Breastfeeding can be hard work for mothers and babies but it’s important to stick to it so you can both enjoy its numerous benefits.
Breastmilk contains all the nutrients the baby needs for optimal growth and development for the first 6 months of life. It has more sugar lactose than animal milk, which helps fight disease and promotes the growth of healthy bacteria in the stomach. Lactose improves the absorption of calcium, phosphorus and magnesium. Breastmilk is easily digested so your baby’s organs won’t have to work overtime for proper digestion. It protects babies against infections and reduces the risk of developing problems like obesity and diabetes later in life.
One of the greatest benefits of breastfeeding is that it strengthens babies’ immune systems. During nursing the mother passes antibodies to the baby, which helps fight diseases and improve the normal immune response to certain vaccines. It also helps reduce the risk of allergic reactions and asthma.
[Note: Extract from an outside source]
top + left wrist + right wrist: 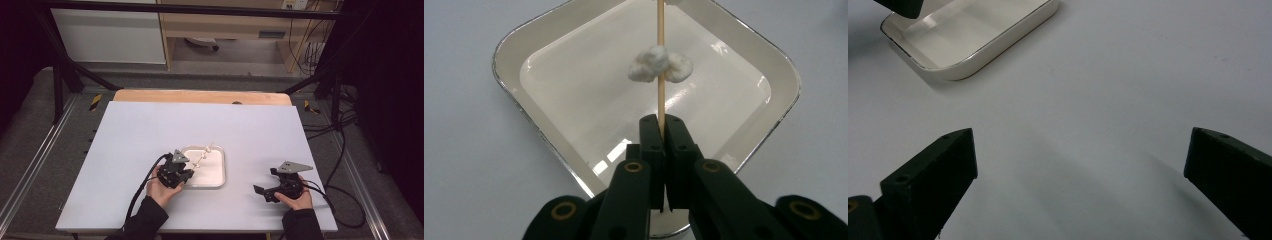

When breastfeeding, it is important to ensure that you have adequate milk supply to satisfy your baby’s needs and keep them healthy. Maintain a healthy, well-balanced diet rich in fruits and vegetables to provide needed vitamins and minerals, avoid alcoholic drinks, and do not smoke or use any illegal drugs because this can affect your baby’s health. It’s important to stay hydrated by drinking the recommended 8 glasses of water daily.
Artificially fed babies may develop intolerance to protein from animal milk, resulting in diarrhea, abdominal pain or rashes. They may also become lactose intolerant. This is why mothers are encouraged to breastfeed exclusively for the first 6 months of their babies’ lives. This means the baby should not be given any water, formula, juice or food and should only be given breast milk for the first 6 months. Once baby is 6 months, it’s time to start adding complementary foods and continue breastfeeding for at least 2 years, a process called “Complementary Feeding.”
Frequently asked breastfeeding questions:
FAQ #1: When will my milk supply increase and how do I know there’s enough to satisfy my baby?
Milk production begins in the second trimester of pregnancy (4-6 months). At this stage of pregnancy, your body starts making colostrum, which is a clear liquid that’s full of essential nutrients for newborn. If you are a first-time mom, your breastmilk will increase about 2 to 5 days after you give birth. Until then, the colostrum you produce is enough to satisfy your baby and provides all the nutrition and antibodies needed to fight infections at this stage. Remember that a newborn’s stomach is very tiny, so it doesn’t take a lot keep them full.
FAQ #2: How long should I nurse my baby at each feeding?
You are encouraged to breastfeed your baby on demand, meaning whenever he or she is hungry. There is no set time limit for breastfeeding, just be sure to switch baby from one breast to the other at each feed. How long baby sucks depends on appetite and other factors. Once your baby is actively sucking, don’t stop him. He will let you know when he has had enough.
FAQ #3: Is my baby feeding enough? Should I feed formula in addition to breast milk during the first 6 months to ensure my baby isn’t starving?
The best way to know if your baby’s overall nutrition is good is by paying attention to how often they wet diapers and pass stool. From birth to about 6 weeks, your baby should have 6-8 wet diapers and pass stool at least twice each day. If you’re worried that your baby isn’t getting enough nutrition, talk to your pediatrician or nutritionist.
Breastfeeding is a mother’s most natural instinct to nurture and nourish her baby and it provides lifelong health benefits. Let’s support our mothers and encourage exclusive breastfeeding for the first 6 months. Our children’s health depends on it!